In Luxemburg müssen Unternehmen zwischen dem lokalen Rechnungslegungsrahmen Lux GAAP (basierend auf dem Plan Comptable Normalisé) und den internationalen IFRS-Standards wählen. Diese Wahl beeinflusst die Darstellung des Jahresabschlusses, die Bewertung von Vermögenswerten und die internationale Vergleichbarkeit. Börsennotierte Gesellschaften und bestimmte regulierte Einheiten sind verpflichtet, IFRS anzuwenden, während KMU in der Regel Lux GAAP verwenden.
Hauptunterschiede zwischen Lux GAAP und IFRS
Lux GAAP beruht auf dem Vorsichtsprinzip und den historischen Anschaffungskosten: Vermögenswerte werden zu ihrem Anschaffungspreis bewertet und nicht realisierte Wertsteigerungen werden nicht erfasst. IFRS bevorzugt den beizulegenden Zeitwert (fair value) und den wirtschaftlichen Gehalt vor der rechtlichen Form. Nach IFRS erscheinen Leasingverträge (IFRS 16) in der Bilanz als Aktiva und Passiva, während nach Lux GAAP operative Mieten im Aufwand verbleiben. Finanzinstrumente werden ebenfalls unterschiedlich behandelt: Lux GAAP wendet das Niederstwertprinzip (Anschaffungskosten oder Marktwert) an, während IFRS 9 eine Klassifizierung in drei Kategorien mit vorausschauenden Wertminderungsregeln vorschreibt.
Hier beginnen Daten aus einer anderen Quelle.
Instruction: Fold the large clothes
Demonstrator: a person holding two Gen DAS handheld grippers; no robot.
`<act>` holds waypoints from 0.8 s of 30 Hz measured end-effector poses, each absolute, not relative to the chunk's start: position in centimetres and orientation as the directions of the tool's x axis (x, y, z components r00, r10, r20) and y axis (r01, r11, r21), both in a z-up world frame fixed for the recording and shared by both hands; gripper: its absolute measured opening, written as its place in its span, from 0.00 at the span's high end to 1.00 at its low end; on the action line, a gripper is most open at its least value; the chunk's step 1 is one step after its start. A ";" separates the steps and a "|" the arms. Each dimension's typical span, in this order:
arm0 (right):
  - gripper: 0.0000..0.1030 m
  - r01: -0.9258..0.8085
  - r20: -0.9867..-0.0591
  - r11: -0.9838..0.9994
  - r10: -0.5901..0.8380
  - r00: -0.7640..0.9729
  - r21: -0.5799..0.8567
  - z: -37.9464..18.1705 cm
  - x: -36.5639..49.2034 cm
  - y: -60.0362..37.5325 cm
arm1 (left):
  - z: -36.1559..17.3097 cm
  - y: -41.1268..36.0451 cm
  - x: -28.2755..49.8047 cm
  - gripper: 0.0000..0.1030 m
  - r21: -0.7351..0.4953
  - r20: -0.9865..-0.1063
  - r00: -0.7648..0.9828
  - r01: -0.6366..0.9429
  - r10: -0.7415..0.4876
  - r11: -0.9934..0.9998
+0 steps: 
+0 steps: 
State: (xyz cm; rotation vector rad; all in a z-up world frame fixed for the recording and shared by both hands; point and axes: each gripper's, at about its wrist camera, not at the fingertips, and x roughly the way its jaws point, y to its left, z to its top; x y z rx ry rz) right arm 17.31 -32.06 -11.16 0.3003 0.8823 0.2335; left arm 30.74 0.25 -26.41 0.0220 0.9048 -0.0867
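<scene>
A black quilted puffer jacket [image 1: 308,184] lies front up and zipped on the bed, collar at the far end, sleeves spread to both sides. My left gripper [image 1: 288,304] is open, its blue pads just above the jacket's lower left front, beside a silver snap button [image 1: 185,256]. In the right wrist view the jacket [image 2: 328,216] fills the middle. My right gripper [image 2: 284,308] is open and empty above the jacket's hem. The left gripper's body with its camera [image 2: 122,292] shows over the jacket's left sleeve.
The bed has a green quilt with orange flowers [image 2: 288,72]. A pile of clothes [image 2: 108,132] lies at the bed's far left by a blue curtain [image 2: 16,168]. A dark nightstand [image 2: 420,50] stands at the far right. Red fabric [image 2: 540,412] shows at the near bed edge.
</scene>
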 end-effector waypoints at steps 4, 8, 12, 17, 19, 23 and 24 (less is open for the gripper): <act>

Wann sind IFRS verpflichtend?
- Gesellschaften, deren Wertpapiere an einem geregelten Markt der EU zum Handel zugelassen sind (Konzernabschluss verpflichtend nach IFRS)
- Von der CSSF regulierte Kreditinstitute und Versicherungsunternehmen (nach Verordnung)
- Freiwillige Muttergesellschaften, die eine bessere internationale Vergleichbarkeit wünschen
- Investmentfonds, die internationalen Berichtspflichten unterliegen
Herausforderungen bei der Umstellung von Lux GAAP auf IFRS
Die Umstellung erfordert eine umfassende Analyse der Abweichungen (Gap Analysis), die Neubewertung bestimmter Bilanzpositionen (Anlagevermögen, Rückstellungen, Finanzinstrumente), die Einrichtung von Informationssystemen, die ein doppeltes Reporting ermöglichen, sowie die Schulung der Buchhaltungsteams. Die Kosten einer ersten Umstellung liegen je nach Komplexität des Unternehmens in der Regel zwischen 50.000 € und 200.000 €. Es wird empfohlen, das Projekt mindestens 18 Monate vor dem gewünschten Umstellungstermin zu starten.